EXERCISE OBJECTIVE: Reproduce the whole listing that follows, exactly as it stands.
- - - - -
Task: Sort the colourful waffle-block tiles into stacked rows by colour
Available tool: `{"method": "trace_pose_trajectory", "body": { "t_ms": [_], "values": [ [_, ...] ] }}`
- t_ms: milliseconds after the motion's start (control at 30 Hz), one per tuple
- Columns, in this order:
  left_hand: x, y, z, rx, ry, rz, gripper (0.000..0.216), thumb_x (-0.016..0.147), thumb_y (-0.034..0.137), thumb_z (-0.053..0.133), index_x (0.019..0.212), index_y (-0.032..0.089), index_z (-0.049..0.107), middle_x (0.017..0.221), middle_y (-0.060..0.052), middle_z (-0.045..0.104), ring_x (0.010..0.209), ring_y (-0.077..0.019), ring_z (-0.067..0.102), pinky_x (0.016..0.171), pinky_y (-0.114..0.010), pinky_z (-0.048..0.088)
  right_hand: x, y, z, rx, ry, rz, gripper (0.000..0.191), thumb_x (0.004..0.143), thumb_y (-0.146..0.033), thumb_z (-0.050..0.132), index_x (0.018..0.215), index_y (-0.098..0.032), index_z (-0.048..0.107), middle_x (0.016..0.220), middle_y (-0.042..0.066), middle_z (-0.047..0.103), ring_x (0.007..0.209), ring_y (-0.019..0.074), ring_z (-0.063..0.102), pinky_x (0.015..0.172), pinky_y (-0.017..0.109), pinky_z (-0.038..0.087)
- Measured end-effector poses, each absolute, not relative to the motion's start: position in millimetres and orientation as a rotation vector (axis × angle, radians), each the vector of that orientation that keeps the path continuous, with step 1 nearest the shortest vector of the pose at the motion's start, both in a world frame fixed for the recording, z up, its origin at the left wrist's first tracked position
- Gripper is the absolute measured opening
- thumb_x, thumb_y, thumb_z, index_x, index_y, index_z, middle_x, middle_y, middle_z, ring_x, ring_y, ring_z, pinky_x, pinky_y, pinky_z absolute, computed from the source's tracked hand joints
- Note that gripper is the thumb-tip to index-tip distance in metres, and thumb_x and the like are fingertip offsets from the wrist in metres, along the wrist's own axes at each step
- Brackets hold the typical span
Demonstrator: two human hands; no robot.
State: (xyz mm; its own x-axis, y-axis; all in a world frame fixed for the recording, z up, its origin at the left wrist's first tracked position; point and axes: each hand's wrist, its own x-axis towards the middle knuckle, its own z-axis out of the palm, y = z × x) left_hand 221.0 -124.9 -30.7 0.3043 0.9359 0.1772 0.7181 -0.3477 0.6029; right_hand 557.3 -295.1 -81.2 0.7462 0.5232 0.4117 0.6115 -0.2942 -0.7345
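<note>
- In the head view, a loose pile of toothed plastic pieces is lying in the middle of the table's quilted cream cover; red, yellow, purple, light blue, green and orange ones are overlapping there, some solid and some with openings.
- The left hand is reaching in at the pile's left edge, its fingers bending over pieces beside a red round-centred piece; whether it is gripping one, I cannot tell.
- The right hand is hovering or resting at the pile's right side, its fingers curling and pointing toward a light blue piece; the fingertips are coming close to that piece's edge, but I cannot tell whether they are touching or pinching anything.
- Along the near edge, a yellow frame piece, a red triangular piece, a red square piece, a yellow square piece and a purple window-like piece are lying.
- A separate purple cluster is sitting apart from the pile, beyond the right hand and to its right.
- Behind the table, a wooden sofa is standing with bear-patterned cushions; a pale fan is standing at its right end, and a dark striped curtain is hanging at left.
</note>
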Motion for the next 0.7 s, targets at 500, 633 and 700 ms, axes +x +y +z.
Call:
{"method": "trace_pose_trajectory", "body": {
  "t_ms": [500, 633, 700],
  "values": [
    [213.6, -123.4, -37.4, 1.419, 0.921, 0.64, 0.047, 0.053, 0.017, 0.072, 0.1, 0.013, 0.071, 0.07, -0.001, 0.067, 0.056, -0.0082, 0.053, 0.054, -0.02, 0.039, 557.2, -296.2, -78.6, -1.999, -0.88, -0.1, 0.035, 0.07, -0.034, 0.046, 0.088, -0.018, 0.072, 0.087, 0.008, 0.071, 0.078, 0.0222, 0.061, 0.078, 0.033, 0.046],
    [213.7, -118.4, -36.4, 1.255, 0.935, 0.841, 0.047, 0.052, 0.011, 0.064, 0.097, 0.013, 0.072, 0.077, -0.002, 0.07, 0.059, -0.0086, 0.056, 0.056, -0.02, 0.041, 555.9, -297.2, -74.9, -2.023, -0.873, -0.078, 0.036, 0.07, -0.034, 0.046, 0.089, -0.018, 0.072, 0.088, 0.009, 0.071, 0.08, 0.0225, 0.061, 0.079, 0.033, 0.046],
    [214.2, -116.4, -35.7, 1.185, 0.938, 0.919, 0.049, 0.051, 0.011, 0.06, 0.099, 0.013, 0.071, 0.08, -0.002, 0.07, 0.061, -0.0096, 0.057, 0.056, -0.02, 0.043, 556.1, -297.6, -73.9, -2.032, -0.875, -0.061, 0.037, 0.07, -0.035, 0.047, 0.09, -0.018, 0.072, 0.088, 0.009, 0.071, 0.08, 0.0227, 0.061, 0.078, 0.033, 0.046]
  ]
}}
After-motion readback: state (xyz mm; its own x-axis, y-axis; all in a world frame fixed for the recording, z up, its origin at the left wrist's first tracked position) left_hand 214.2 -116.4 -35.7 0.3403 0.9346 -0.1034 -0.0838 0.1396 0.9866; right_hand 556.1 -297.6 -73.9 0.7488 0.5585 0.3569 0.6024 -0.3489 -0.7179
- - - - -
ANSWER BELOW:
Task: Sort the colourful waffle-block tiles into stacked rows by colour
Available tool: `{"method": "trace_pose_trajectory", "body": { "t_ms": [_], "values": [ [_, ...] ] }}`
- t_ms: milliseconds after the motion's start (control at 30 Hz), one per tuple
- Columns, in this order:
  left_hand: x, y, z, rx, ry, rz, gripper (0.000..0.216), thumb_x (-0.016..0.147), thumb_y (-0.034..0.137), thumb_z (-0.053..0.133), index_x (0.019..0.212), index_y (-0.032..0.089), index_z (-0.049..0.107), middle_x (0.017..0.221), middle_y (-0.060..0.052), middle_z (-0.045..0.104), ring_x (0.010..0.209), ring_y (-0.077..0.019), ring_z (-0.067..0.102), pinky_x (0.016..0.171), pinky_y (-0.114..0.010), pinky_z (-0.048..0.088)
  right_hand: x, y, z, rx, ry, rz, gripper (0.000..0.191), thumb_x (0.004..0.143), thumb_y (-0.146..0.033), thumb_z (-0.050..0.132), index_x (0.018..0.215), index_y (-0.098..0.032), index_z (-0.048..0.107), middle_x (0.016..0.220), middle_y (-0.042..0.066), middle_z (-0.047..0.103), ring_x (0.007..0.209), ring_y (-0.019..0.074), ring_z (-0.063..0.102), pinky_x (0.015..0.172), pinky_y (-0.017..0.109), pinky_z (-0.038..0.087)
- Measured end-effector poses, each absolute, not relative to the motion's start: position in millimetres and orientation as a rotation vector (axis × angle, radians), each the vector of that orientation that keeps the path continuous, with step 1 nearest the shortest vector of the pose at the motion's start, both in a world frame fixed for the recording, z up, its origin at the left wrist's first tracked position
- Gripper is the absolute measured opening
- thumb_x, thumb_y, thumb_z, index_x, index_y, index_z, middle_x, middle_y, middle_z, ring_x, ring_y, ring_z, pinky_x, pinky_y, pinky_z absolute, computed from the source's tracked hand joints
- Note that gripper is the thumb-tip to index-tip distance in metres, and thumb_x and the like are fingertip offsets from the wrist in metres, along the wrist's own axes at each step
- Brackets hold the typical span
Demonstrator: two human hands; no robot.
State: (xyz mm; its own x-axis, y-axis; all in a world frame fixed for the recording, z up, its origin at the left wrist's first tracked position; point and axes: each hand's wrist, its own x-axis towards the middle knuckle, its own z-axis out of the palm, y = z × x) left_hand 221.0 -124.9 -30.7 0.3043 0.9359 0.1772 0.7181 -0.3477 0.6029; right_hand 557.3 -295.1 -81.2 0.7462 0.5232 0.4117 0.6115 -0.2942 -0.7345
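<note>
- In the head view, a loose pile of toothed plastic pieces is lying in the middle of the table's quilted cream cover; red, yellow, purple, light blue, green and orange ones are overlapping there, some solid and some with openings.
- The left hand is reaching in at the pile's left edge, its fingers bending over pieces beside a red round-centred piece; whether it is gripping one, I cannot tell.
- The right hand is hovering or resting at the pile's right side, its fingers curling and pointing toward a light blue piece; the fingertips are coming close to that piece's edge, but I cannot tell whether they are touching or pinching anything.
- Along the near edge, a yellow frame piece, a red triangular piece, a red square piece, a yellow square piece and a purple window-like piece are lying.
- A separate purple cluster is sitting apart from the pile, beyond the right hand and to its right.
- Behind the table, a wooden sofa is standing with bear-patterned cushions; a pale fan is standing at its right end, and a dark striped curtain is hanging at left.
</note>
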Motion for the next 0.7 s, targets at 500, 633 and 700 ms, axes +x +y +z.
Call:
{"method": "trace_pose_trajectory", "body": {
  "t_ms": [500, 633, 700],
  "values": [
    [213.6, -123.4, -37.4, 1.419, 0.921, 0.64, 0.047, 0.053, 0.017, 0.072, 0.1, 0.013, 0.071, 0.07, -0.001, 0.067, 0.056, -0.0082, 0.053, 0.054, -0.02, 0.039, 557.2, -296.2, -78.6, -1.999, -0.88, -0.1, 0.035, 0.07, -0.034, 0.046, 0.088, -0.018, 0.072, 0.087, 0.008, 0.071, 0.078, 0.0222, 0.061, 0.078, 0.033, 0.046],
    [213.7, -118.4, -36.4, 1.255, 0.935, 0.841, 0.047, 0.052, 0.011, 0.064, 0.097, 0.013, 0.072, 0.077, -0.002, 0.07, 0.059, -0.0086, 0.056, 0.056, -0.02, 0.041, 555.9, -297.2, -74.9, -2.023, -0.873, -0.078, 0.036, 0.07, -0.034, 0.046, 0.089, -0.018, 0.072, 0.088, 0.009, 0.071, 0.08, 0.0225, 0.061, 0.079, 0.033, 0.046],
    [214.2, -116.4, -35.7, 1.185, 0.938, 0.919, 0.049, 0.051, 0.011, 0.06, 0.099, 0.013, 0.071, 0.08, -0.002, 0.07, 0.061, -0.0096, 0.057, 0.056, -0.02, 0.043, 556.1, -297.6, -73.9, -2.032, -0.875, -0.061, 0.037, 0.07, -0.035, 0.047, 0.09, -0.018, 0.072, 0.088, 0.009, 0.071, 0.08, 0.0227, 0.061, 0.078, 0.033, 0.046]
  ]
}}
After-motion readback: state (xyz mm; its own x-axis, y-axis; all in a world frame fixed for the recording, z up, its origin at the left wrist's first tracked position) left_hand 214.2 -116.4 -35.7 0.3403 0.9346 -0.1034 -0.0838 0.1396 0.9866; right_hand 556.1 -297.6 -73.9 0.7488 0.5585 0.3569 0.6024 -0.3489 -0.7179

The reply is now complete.